I chose the title for this blog article for two reasons. First of all, antibiotics are amazing medicines and secondly, when it comes to the final exam, students quite frequently miss questions that deal with the different classes of antibiotics.
The American Academy of Pediatrics recently updated an article entitled The History of Antibiotics published on www.healthychildren.org.
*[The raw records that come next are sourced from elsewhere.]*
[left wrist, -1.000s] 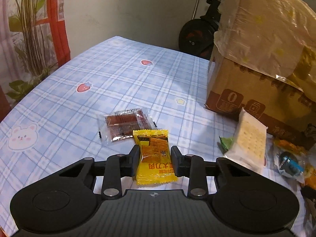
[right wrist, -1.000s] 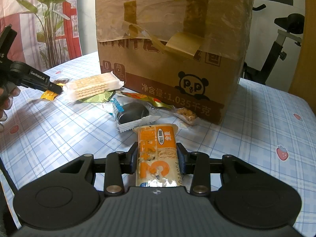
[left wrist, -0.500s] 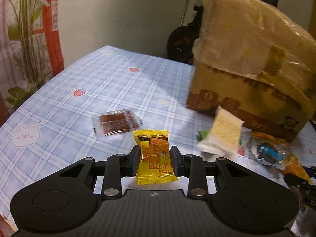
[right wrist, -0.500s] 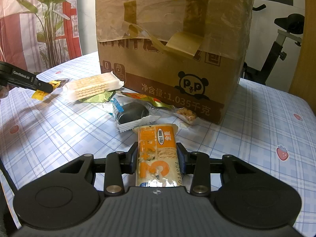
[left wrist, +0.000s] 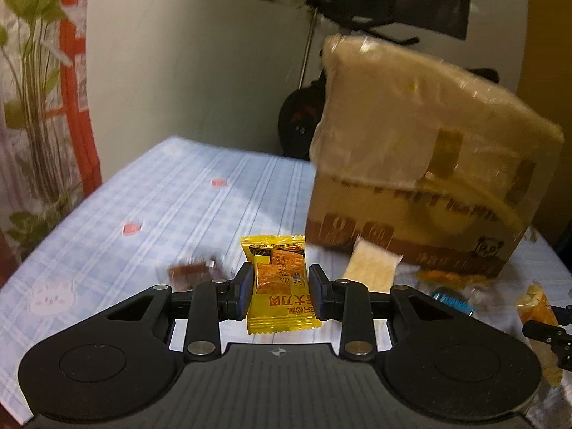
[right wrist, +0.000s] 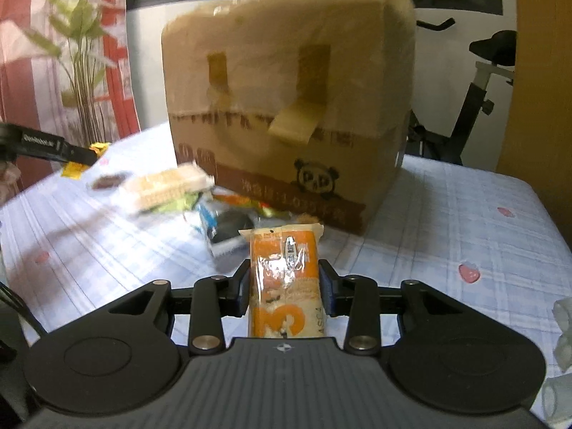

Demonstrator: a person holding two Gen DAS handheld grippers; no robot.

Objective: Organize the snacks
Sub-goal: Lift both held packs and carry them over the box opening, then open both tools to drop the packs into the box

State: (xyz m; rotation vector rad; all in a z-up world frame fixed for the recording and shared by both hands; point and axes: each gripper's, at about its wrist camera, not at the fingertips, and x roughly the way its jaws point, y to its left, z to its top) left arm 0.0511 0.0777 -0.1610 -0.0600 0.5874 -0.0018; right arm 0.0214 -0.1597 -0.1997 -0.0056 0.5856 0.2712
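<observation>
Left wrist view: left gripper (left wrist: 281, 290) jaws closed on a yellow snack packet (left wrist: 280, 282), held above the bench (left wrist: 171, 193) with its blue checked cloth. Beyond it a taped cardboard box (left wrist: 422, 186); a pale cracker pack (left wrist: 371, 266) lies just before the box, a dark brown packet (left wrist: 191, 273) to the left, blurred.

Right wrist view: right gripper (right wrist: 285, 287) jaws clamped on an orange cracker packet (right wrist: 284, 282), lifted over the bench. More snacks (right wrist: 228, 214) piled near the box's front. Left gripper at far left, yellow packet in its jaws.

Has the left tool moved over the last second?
Yes. The left tool, shut on the yellow packet, has risen and pulled back from the cardboard box.
</observation>
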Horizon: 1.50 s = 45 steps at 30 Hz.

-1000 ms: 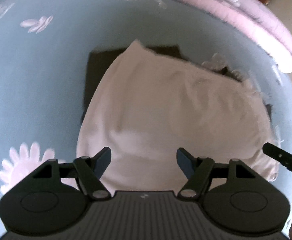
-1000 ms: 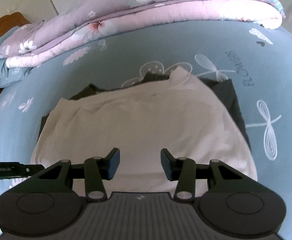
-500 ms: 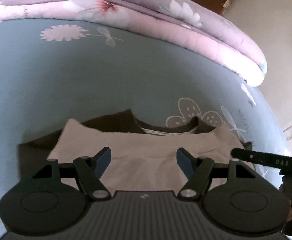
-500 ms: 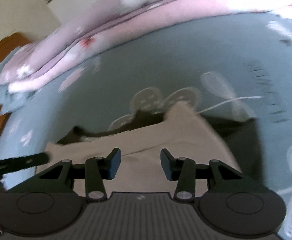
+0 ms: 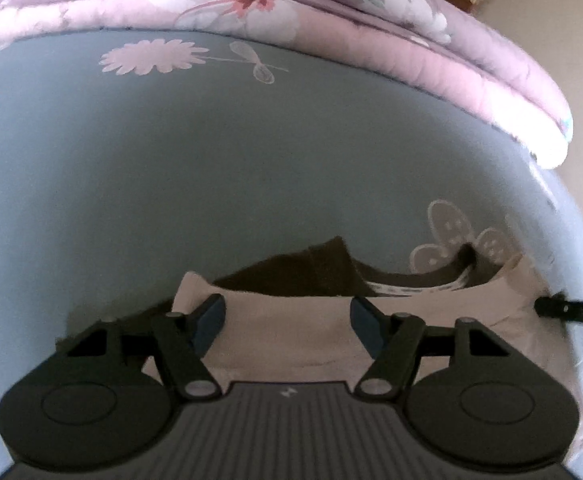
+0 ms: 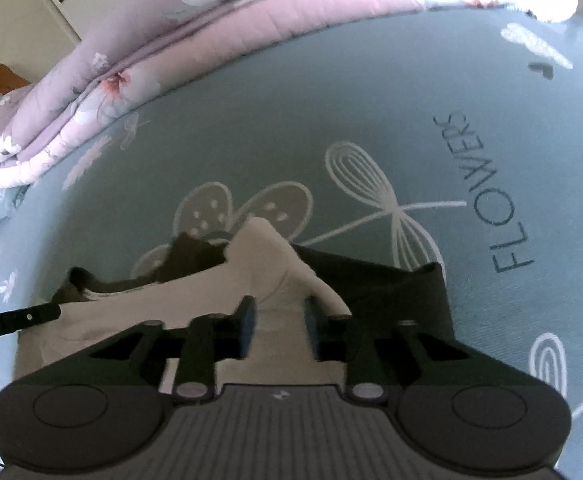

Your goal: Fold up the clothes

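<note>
With the pale beige cloth garment (image 5: pixel 291 332) lying atop a dark brown garment (image 6: pixel 391 284) on the grey-blue flowered bedsheet (image 5: pixel 211 184), both tongs reach its far edge: the left gripper (image 5: pixel 287 320) gapes, the right gripper (image 6: pixel 277 326), its jaws just narrowing, isn't yet pinching, so next comes clamping both corners.

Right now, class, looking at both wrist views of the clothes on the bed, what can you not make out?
- Near half of the light garment: left wrist view, hidden by the left tool.
- Whether the right tool pinches cloth: right wrist view, pads blurred.
- Dark garment: type unclear, mostly covered by the light one.
- Neck label: left wrist view, too small to read.
</note>
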### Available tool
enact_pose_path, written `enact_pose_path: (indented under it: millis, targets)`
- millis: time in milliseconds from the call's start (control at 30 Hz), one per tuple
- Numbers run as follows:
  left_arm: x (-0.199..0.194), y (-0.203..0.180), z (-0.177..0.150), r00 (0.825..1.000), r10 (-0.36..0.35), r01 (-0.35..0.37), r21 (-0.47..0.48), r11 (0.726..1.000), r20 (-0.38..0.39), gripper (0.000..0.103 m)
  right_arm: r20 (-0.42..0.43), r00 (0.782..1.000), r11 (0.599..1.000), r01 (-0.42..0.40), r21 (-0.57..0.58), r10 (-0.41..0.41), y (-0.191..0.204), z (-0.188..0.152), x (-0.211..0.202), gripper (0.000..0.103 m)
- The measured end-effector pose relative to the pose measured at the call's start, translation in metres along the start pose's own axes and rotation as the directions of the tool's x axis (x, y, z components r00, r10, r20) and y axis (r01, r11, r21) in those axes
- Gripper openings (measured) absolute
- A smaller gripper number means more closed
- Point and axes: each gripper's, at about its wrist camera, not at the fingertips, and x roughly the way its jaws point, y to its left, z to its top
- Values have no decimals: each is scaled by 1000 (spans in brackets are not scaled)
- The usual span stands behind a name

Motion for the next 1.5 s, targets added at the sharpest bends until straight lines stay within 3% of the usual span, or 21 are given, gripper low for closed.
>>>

If you have some time, it’s an interesting read. I would like to pull out just a couple of paragraphs from it to show why I think antibiotics are classy.
The term antibiotics literally means “against life”; in this case, against microbes, and the discovery of antimicrobial drugs (antibiotics) was one of the most significant medical achievements of the 20th century.
• Before antibiotics, 90% of children with bacterial meningitis died. Among those children who lived, most had severe and lasting disabilities, from deafness to mental retardation.
• Strep throat was at times a fatal disease, and ear infections sometimes spread from the ear to the brain, causing severe problems.
• Other serious infections, from tuberculosis to pneumonia to whooping cough, were caused by aggressive bacteria that reproduced with extraordinary speed and led to serious illness and sometimes death.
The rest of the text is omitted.